L’alimentation des animaux destinés à la consommation humaine et le traitement de la viande, la méthode de culture des plantes et le traitement des huiles, de leur extraction à notre assiette, sont des facteurs qui ont un impact sur la qualité des gras que nous ingérons.

Chaleur

Peu importe la source et la structure chimique, les gras ne tolèrent pas bien la chaleur excessive et la majorité d’entre eux ne se conserve pas très bien. C’est d’ailleurs pour ces raisons que les huiles hydrogénées ont été créées: stabilité, conservation et facilité de transport d’un produit solide par rapport à un liquide (voir Bon gras, mal gras).

La cuisson affecte les gras de l’aliment. Plus la chaleur est élevée, plus les gras sont altérés. Le contenu même de l’aliment change selon le type de cuisson.(1)

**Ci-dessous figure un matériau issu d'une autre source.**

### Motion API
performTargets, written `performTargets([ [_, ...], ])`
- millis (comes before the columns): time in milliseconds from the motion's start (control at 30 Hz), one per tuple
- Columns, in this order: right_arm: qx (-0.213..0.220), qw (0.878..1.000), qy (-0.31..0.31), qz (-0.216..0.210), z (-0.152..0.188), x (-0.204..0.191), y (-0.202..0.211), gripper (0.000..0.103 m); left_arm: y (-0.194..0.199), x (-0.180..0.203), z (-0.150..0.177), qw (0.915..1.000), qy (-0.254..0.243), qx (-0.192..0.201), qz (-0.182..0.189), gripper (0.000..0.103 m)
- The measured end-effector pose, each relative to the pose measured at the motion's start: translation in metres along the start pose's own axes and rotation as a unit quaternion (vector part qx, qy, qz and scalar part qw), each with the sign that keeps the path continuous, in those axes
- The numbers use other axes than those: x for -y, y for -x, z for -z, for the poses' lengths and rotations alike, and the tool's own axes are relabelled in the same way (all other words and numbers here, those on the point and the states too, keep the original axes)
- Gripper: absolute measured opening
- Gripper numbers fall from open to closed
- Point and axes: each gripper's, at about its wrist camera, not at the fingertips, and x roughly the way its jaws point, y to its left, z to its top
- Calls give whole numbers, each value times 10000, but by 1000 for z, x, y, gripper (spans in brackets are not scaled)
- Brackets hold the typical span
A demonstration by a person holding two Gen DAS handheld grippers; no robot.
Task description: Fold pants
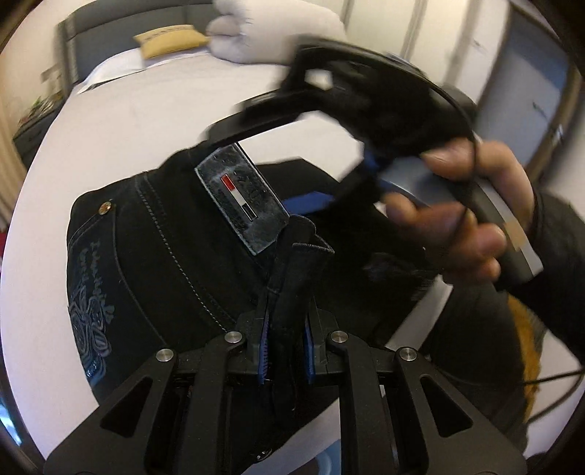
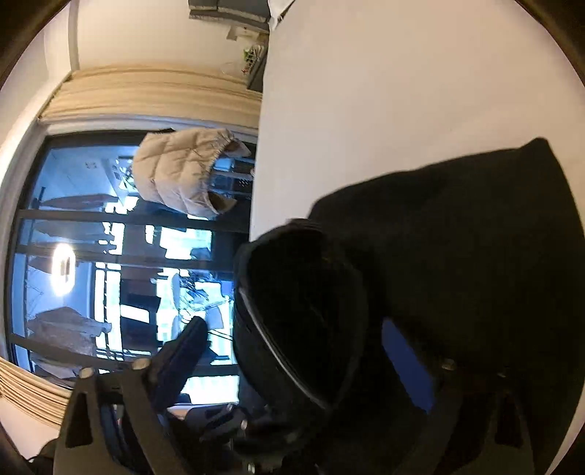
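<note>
Black jeans (image 1: pixel 175 263) with a grey leather waistband patch (image 1: pixel 239 201) lie on a white bed (image 1: pixel 128 120). My left gripper (image 1: pixel 287 329) is shut on a fold of the waistband, with black cloth pinched between its blue pads. The right gripper (image 1: pixel 292 120) shows blurred in the left wrist view, held by a hand above the waistband, its jaws apart around the cloth. In the right wrist view the right gripper (image 2: pixel 299 350) is open, with black denim (image 2: pixel 457 263) draped between its fingers, and one finger (image 2: pixel 182 354) clear on the left.
A grey pillow (image 1: pixel 278 33) and a yellow cushion (image 1: pixel 172 38) lie at the head of the bed. A grey headboard (image 1: pixel 120 22) stands behind. A dark window (image 2: pixel 109 255) and a beige puffer jacket (image 2: pixel 182 171) are beside the bed.
</note>
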Motion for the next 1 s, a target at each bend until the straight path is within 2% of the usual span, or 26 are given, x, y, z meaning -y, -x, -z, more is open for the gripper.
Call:
performTargets([
  [33,-81,9999,14,138,-3,2,-5,71,-5,9,-1,9999,-113,-53,21,13],
  [100,-146,9992,-32,361,-6,7,-8,45,-9,26,-3,9996,-283,-81,-1,13],
  [200,-78,9984,-76,561,-7,15,-3,26,-19,38,-19,9992,-402,-70,-2,13],
  [267,28,9972,21,753,-3,16,9,19,-20,42,-16,9992,-395,-81,71,13],
  [367,121,9940,174,1073,-7,13,15,16,-29,56,-24,9985,-529,-67,117,13],
  [700,237,9885,265,1472,-22,31,55,14,-58,104,-46,9960,-864,20,218,13],
  [833,231,9884,201,1484,-21,43,62,13,-72,128,-42,9947,-997,-71,242,13],
  [1000,334,9899,115,1373,-14,54,69,13,-84,130,-41,9933,-1116,-151,240,13],
])
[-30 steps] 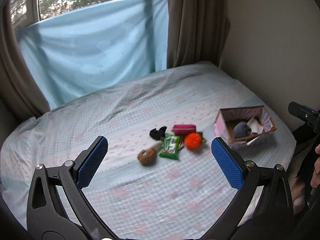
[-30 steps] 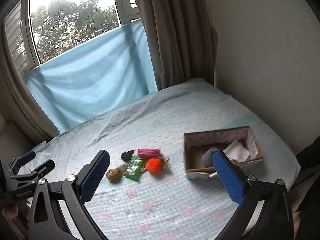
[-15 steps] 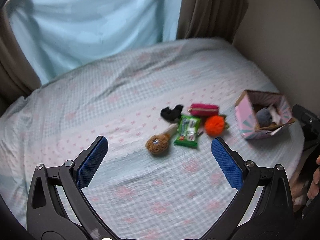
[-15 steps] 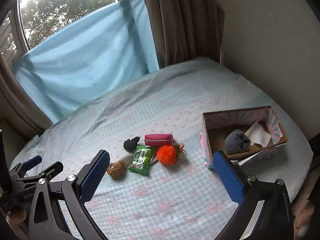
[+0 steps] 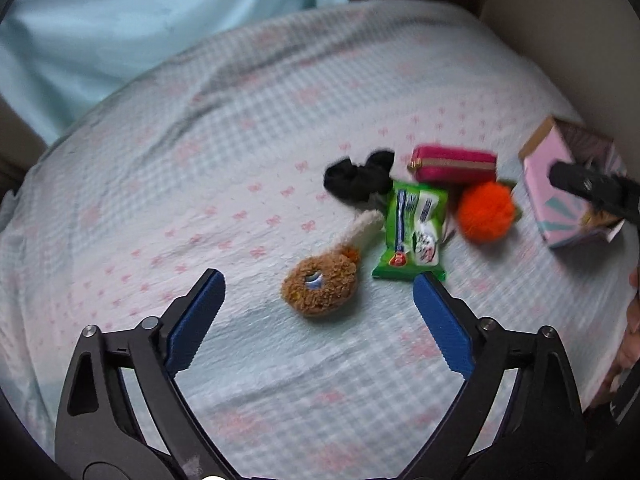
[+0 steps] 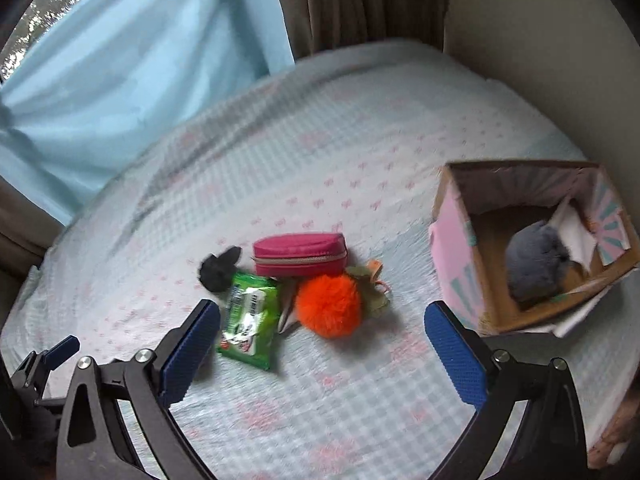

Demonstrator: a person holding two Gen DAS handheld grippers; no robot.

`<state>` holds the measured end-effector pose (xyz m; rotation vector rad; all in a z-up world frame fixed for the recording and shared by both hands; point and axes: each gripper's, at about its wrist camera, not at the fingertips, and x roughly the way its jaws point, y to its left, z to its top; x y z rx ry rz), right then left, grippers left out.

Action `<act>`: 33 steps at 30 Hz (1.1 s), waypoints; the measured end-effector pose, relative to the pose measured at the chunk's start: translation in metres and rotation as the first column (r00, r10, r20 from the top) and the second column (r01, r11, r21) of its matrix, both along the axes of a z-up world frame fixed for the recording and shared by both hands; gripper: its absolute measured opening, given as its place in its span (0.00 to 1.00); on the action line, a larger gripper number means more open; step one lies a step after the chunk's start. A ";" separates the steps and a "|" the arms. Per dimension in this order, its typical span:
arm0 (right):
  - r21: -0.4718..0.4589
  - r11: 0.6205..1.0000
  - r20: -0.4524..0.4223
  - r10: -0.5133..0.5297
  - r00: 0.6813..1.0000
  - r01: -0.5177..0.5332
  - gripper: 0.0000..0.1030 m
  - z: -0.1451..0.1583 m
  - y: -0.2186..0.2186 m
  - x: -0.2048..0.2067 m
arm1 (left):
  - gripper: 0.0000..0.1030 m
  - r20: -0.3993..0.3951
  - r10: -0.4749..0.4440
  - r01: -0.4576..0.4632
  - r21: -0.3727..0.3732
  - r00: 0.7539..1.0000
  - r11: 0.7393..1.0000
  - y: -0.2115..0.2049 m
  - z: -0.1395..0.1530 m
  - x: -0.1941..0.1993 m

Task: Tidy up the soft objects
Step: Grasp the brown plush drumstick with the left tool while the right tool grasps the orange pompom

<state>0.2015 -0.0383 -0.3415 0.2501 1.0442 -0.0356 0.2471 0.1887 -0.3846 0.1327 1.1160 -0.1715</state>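
On the bed lie a brown plush drumstick (image 5: 320,286), a green wipes pack (image 5: 414,230), a black scrunchie (image 5: 358,176), a pink zip pouch (image 5: 454,164) and an orange pom-pom (image 5: 486,211). My left gripper (image 5: 318,292) is open, its jaws standing either side of the drumstick, just above it. My right gripper (image 6: 322,326) is open above the orange pom-pom (image 6: 330,304) and wipes pack (image 6: 250,318). The pink cardboard box (image 6: 454,256) at right holds a grey plush (image 6: 536,260).
The checked bedsheet (image 5: 240,160) covers the bed. A blue cloth (image 6: 132,60) and brown curtains (image 6: 360,0) hang behind. A wall runs along the right. The left gripper's finger (image 6: 60,350) shows at lower left of the right wrist view.
Both grippers have moved down and forward toward the objects. The left one now frames the drumstick; the right one is closer to the pom-pom and box. Both stay open.
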 end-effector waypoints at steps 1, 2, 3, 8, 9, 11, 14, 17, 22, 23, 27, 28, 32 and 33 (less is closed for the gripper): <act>0.005 1.000 -0.016 0.002 1.000 -0.002 0.95 -0.009 0.001 0.006 | 0.91 -0.005 -0.017 0.017 0.018 1.000 1.000 -0.004 -0.010 0.003; 0.002 1.000 -0.024 0.002 1.000 -0.002 0.95 -0.016 0.002 0.010 | 0.90 -0.008 -0.032 0.033 0.033 0.999 0.999 -0.008 -0.018 0.005; -0.003 1.000 -0.032 0.002 0.999 -0.002 0.95 -0.024 0.003 0.014 | 0.90 -0.009 -0.041 0.041 0.040 0.999 0.998 -0.009 -0.024 0.007; -0.009 1.000 -0.075 -0.028 0.997 0.027 0.94 -0.061 0.001 0.031 | 0.86 -0.027 -0.062 0.064 0.089 0.998 0.994 -0.015 -0.056 0.020; -0.006 0.999 -0.084 -0.034 0.996 0.034 0.93 -0.068 -0.001 0.035 | 0.85 -0.029 -0.066 0.068 0.099 0.997 0.993 -0.015 -0.062 0.022; -0.011 0.999 -0.102 -0.039 0.994 0.038 0.88 -0.080 -0.003 0.042 | 0.78 -0.043 -0.079 0.083 0.121 0.996 0.989 -0.017 -0.075 0.028; -0.016 0.999 -0.127 -0.041 0.991 0.039 0.86 -0.095 -0.006 0.051 | 0.74 -0.075 -0.091 0.100 0.132 0.993 0.986 -0.018 -0.092 0.036; 0.002 0.999 -0.153 -0.048 0.987 0.049 0.79 -0.108 -0.010 0.056 | 0.66 -0.098 -0.103 0.116 0.132 0.990 0.984 -0.018 -0.103 0.041; 0.030 0.998 -0.194 -0.043 0.980 0.050 0.59 -0.125 -0.011 0.059 | 0.52 -0.138 -0.110 0.125 0.108 0.984 0.986 -0.018 -0.114 0.046; 0.025 0.998 -0.193 -0.043 0.980 0.049 0.58 -0.125 -0.010 0.059 | 0.51 -0.140 -0.110 0.125 0.103 0.984 0.987 -0.018 -0.114 0.046; 0.030 0.998 -0.173 -0.043 0.984 0.049 0.48 -0.123 -0.011 0.059 | 0.48 -0.144 -0.115 0.127 0.078 0.983 0.989 -0.013 -0.114 0.048; 0.032 0.998 -0.175 -0.042 0.984 0.048 0.44 -0.124 -0.012 0.059 | 0.47 -0.143 -0.117 0.129 0.074 0.983 0.989 -0.012 -0.114 0.048; 0.043 0.998 -0.181 -0.041 0.983 0.050 0.39 -0.126 -0.015 0.059 | 0.46 -0.139 -0.116 0.126 0.069 0.983 0.990 -0.011 -0.112 0.045; 0.045 0.998 -0.181 -0.042 0.983 0.050 0.38 -0.126 -0.014 0.061 | 0.46 -0.139 -0.109 0.119 0.066 0.984 0.991 -0.010 -0.111 0.043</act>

L’oxydation et le changement de structure chimique qui résultent de la cuisson à haute température rend les acides gras plus difficiles à métaboliser et plus sujets à générer de l’inflammation.

Gras animaux

Cette sensibilité à la chaleur est une des explications derrière les études qui semblent montrer que la consommation de viandes, particulièrement les viandes transformées comme les charcuteries (pensons ici au baloney, saucisses à hotdog et autres charcuteries bas de gamme), est un facteur de risque pour les cancers et les maladies cardiovasculaires. Ce n’est probablement pas lié à la viande de qualité (à moins de trop la cuire), mais plutôt à tout ce qu’on lui fait subir pour en faire des néfastes foods.

Qualité de la viande

La qualité de l’alimentation de l’animal est directement liée à la qualité de la viande produite. Un bœuf qui se nourrit dans le pâturage a un meilleur profil d’acides gras que celui qui mange du maïs et de la moulée.(2) Il en va de même pour la volaille (3) et le poisson. Pensons simplement au fameux Pink Slime, cet étrange dérivé de restants bovins stérilisés à l’ammoniaque et vendu comme de la viande hachée!!! (voir aussi http://www.pinkslime.biz/)(4)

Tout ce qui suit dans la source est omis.